Treasure hunting for rare cells in the developing human brain

November 16, 2015

Being able to pinpoint and study the specific types of cells that help our brains develop is crucial to understand both how our brains work and what makes us uniquely human.

But with 86-billion neurons of various types and billions more supporting cells intermingled in a complex web, the human brain is a challenging place to conduct a hunt for a needle in a haystack.

Researchers at the Allen Institute were particularly interested in studying a small set of cells called radial glia: a rare type of cell that supports the growth of neurons during early human brain development. Radial glia can be picked out by their distinct shapes and locations, but their molecular makeup has been challenging to study since these cells are intermixed with very different cell types in the brain and so must be analyzed one cell at a time.

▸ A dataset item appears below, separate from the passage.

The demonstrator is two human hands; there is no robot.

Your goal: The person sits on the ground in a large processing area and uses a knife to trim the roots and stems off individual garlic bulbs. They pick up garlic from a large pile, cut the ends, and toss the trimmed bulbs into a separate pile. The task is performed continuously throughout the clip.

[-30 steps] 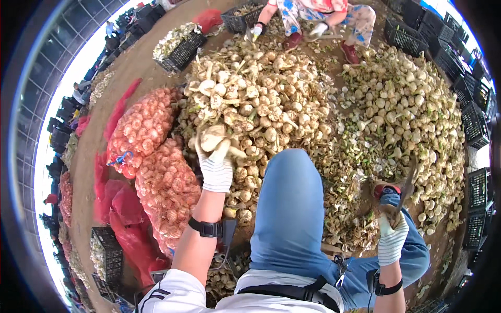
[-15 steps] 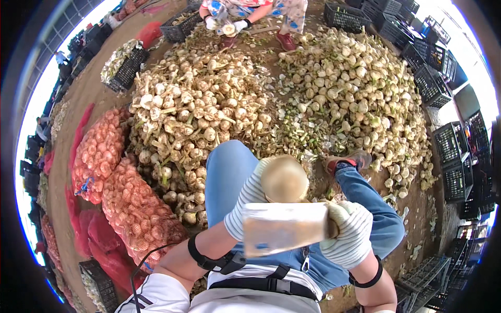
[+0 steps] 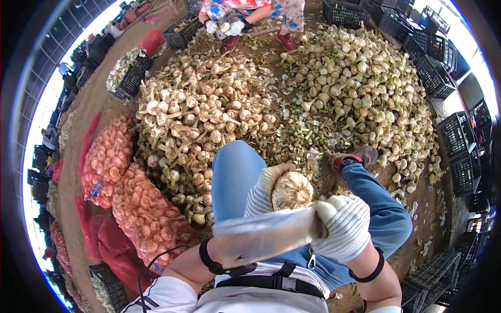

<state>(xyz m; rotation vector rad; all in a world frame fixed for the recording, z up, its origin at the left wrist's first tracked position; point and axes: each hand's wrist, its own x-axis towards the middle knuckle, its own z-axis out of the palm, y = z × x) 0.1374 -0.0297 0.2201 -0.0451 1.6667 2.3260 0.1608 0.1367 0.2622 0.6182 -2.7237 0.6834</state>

“In order to get at these cells, which are just one percent of the cells in the developing human cortex, we need to blindly analyze as many as 20,000 cells,” says Boaz Levi, Ph.D., Manager in In Vitro Human Cell Types at the Allen Institute for Brain Science.

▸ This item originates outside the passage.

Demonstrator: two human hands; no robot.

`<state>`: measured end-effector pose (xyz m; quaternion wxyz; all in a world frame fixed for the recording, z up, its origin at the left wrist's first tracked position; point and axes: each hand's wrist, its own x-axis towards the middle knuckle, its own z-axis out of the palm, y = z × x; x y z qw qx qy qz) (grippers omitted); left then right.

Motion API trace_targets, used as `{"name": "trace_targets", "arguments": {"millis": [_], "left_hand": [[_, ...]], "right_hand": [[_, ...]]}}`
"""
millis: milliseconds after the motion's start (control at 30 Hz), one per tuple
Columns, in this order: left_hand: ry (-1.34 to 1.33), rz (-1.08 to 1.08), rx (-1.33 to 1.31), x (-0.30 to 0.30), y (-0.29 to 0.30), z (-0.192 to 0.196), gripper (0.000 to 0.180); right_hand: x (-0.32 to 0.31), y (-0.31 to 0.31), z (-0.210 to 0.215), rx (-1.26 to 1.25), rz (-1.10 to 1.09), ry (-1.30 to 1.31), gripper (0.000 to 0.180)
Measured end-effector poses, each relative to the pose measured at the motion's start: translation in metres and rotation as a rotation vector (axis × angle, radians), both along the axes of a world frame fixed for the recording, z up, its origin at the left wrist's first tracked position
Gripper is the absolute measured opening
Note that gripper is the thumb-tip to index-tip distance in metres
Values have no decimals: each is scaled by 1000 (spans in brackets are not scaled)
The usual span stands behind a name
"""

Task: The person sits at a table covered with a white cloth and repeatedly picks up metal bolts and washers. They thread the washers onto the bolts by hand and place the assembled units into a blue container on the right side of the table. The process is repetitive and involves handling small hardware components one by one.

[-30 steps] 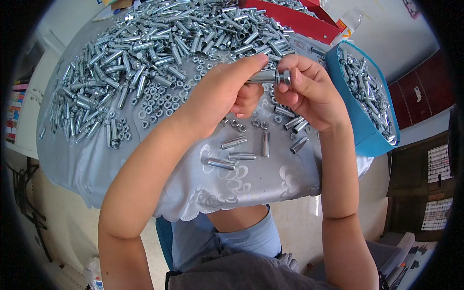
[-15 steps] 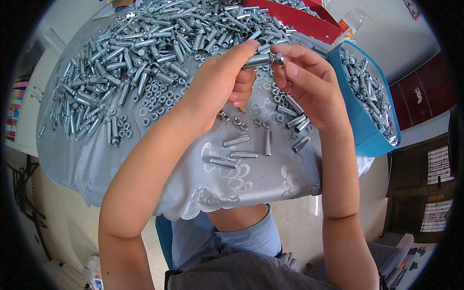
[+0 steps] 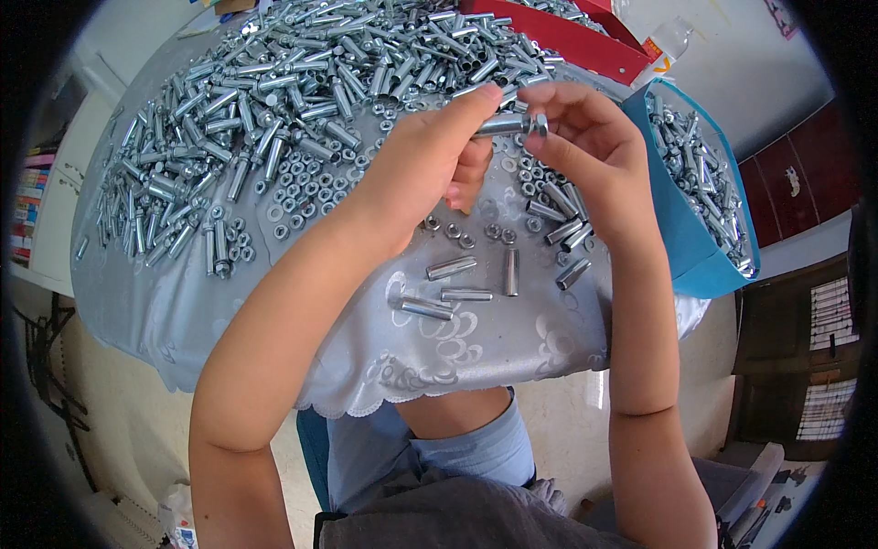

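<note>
A shiny metal sleeve anchor bolt [image 3: 505, 126] lies nearly level above the table, its hex nut [image 3: 539, 125] at the right end. My left hand [image 3: 428, 156] is closed round the sleeve, thumb along the top and fingers curled below. At the nut end, my right hand [image 3: 599, 137] has its thumb against the nut and its fingers curled behind it. Below my hands, loose metal sleeves [image 3: 451, 267] and hex nuts [image 3: 454, 231] are scattered on the grey patterned tablecloth [image 3: 366, 357].
A large heap of sleeve anchors [image 3: 302, 78] covers the table's far and left parts. A blue box [image 3: 686, 265] of anchors stands at the right. Behind it are a red box [image 3: 585, 46] and a clear plastic bottle [image 3: 668, 41].
Both hands have shifted slightly right with the anchor bolt. My right thumb and fingers have changed position round the nut, which now shows more of its face.
</note>
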<state>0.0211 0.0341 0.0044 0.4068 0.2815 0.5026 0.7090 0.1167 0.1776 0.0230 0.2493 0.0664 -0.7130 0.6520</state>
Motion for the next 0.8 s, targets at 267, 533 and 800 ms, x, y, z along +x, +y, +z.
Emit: {"name": "trace_targets", "arguments": {"millis": [267, 533, 800], "left_hand": [[-24, 92, -65, -1, 1, 3, 51], [8, 121, -76, 2, 1, 3, 50], [13, 132, -86, 0, 1, 2, 48]], "right_hand": [[-4, 7, -5, 229, -118, 21, 25], [-2, 7, -5, 325, -203, -101, 16], [-2, 4, -5, 367, -173, 54, 25]]}}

This is because until now, scientists have only been able to gather gene expression information on living cells, as opposed to cells that have been fixed so that scientists can select them by the presence or absence of molecules present only inside the cell. But in research published this month in Nature Methods, Allen Institute researchers have pioneered a new technique that allows them to fix the cell first, sort only rare cells based on expression of certain intracellular markers, and sequence later.

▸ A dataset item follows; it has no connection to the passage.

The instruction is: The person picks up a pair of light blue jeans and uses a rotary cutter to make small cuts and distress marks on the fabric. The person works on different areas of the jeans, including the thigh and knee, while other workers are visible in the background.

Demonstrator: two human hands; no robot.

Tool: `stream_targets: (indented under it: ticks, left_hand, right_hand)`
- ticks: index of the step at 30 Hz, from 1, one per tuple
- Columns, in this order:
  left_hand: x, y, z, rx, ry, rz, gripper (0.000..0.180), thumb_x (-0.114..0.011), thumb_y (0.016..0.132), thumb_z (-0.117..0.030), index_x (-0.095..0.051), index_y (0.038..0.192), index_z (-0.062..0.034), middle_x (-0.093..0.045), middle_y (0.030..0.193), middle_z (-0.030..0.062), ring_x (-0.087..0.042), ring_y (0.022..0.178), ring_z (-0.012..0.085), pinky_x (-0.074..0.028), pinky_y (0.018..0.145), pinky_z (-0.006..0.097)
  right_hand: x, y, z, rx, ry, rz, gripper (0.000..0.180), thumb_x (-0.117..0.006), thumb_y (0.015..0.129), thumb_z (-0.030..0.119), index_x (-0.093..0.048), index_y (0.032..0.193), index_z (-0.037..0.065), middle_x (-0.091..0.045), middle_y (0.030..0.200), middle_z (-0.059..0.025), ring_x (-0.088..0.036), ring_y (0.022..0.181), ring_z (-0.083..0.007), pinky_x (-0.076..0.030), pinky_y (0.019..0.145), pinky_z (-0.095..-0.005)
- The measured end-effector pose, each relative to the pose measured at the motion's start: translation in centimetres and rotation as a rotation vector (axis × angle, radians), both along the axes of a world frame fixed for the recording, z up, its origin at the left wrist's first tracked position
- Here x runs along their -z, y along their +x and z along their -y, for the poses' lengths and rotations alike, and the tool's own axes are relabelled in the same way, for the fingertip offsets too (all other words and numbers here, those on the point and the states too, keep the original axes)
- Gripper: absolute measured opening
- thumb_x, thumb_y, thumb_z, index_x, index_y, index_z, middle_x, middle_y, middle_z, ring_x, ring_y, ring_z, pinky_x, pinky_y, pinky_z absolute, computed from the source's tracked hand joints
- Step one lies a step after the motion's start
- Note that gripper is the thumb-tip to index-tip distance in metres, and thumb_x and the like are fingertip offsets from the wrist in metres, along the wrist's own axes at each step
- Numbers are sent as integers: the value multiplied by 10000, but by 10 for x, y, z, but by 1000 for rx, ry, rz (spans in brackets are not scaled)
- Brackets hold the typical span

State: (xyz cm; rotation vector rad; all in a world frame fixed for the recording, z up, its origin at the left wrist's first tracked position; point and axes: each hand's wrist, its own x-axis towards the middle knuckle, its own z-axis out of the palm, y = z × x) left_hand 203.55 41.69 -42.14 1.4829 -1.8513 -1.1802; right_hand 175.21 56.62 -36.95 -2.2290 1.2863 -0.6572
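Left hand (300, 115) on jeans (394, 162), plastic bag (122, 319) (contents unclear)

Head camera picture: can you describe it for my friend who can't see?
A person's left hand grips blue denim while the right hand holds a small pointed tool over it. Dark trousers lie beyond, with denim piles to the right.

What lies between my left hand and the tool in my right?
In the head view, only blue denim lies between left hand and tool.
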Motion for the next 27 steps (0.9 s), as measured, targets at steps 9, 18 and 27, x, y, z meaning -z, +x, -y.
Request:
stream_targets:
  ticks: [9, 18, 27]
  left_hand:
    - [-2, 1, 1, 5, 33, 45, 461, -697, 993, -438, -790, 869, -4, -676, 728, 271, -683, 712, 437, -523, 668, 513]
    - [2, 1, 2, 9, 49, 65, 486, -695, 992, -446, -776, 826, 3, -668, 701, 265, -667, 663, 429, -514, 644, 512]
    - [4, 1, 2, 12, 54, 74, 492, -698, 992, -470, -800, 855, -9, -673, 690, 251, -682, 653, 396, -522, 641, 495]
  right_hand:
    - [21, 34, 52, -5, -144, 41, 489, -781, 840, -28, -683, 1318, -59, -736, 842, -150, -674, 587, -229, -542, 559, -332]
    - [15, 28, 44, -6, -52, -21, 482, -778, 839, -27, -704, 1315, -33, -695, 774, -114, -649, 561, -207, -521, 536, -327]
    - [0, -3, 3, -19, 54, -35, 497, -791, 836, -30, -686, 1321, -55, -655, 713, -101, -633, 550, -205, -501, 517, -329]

“Instead of sequencing 20,000 cells, we were able to study the progenitor cells we were interested in by profiling just 200 cells,” says Levi.

By analyzing the data, Levi and his colleagues were able to make some interesting observations about radial glia, including defining the molecular differences and identifying new molecular markers for two subtypes of radial glia.  Interestingly, one class of these progenitors seems to have become much more abundant through evolution and may hold insights into how complex brains, such as those of primates, evolved.

“This new technique that allows us to measure gene expression from rare populations of cells where only intracellular markers are known is exciting in part because it can have impact far beyond neuroscience,” says Levi. “Many of the tissues that are the most difficult to study (such as primary human tissue) are also the ones that contain the cells you actually care about, so having a way to study them using fewer resources means we can ask many more interesting questions.”